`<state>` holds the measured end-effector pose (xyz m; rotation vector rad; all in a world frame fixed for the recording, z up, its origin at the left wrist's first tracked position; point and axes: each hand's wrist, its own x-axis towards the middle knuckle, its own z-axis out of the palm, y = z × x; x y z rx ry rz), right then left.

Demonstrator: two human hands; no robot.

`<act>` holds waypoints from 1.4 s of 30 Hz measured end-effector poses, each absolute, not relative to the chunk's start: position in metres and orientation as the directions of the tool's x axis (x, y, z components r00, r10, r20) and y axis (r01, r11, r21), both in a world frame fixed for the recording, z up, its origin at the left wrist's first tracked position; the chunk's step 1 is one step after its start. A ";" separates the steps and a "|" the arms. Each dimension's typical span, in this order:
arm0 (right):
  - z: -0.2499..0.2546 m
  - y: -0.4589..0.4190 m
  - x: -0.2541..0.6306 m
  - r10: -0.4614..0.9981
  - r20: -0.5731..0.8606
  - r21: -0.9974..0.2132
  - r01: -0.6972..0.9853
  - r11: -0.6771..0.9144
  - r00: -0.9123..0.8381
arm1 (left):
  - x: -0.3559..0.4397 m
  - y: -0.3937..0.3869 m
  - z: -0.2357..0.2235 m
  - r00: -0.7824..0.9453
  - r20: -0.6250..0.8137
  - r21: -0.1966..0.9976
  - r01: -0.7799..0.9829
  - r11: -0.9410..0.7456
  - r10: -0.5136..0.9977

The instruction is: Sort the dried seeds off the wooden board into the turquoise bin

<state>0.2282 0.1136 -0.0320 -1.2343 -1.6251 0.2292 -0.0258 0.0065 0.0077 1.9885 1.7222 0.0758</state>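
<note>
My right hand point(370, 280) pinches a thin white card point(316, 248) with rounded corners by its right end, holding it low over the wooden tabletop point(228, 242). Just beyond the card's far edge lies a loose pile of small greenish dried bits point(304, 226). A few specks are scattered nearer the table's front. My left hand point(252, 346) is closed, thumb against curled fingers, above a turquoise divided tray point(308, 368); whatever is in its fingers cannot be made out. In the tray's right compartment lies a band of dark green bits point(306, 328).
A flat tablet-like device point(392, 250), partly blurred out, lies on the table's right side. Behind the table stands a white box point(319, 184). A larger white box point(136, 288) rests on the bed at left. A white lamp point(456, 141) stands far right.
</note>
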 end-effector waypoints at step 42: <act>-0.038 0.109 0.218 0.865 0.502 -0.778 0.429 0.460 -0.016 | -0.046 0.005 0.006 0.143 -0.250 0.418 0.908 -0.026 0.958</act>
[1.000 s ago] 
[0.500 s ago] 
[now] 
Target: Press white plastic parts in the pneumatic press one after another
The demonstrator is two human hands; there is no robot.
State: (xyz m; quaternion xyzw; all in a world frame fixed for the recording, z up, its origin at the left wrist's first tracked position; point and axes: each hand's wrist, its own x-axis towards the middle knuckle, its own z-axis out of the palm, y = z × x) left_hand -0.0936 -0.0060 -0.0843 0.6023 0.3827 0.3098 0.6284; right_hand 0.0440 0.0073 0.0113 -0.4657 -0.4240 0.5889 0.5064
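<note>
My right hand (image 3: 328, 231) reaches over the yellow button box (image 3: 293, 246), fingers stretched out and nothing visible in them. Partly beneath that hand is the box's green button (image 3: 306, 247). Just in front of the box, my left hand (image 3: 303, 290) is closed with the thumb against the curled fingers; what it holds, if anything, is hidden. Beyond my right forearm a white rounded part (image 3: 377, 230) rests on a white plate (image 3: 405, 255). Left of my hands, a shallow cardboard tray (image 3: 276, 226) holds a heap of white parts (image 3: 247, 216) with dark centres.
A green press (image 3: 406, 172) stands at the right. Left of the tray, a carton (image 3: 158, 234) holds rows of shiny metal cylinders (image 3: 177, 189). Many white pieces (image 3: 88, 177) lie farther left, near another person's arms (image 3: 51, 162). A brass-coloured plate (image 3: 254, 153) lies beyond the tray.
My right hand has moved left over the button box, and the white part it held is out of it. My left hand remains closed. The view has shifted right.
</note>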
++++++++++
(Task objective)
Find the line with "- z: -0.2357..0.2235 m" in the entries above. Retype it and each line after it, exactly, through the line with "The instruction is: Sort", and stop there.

(The answer)
  - z: -0.2357..0.2235 m
  - r00: -0.7824..0.9453
  - r20: -0.6250..0.8137
  - r21: -0.1966..0.9976
  - r01: -0.7799..0.9829
  - r11: -0.9410..0.7456
  - r10: -0.5136..0.9977

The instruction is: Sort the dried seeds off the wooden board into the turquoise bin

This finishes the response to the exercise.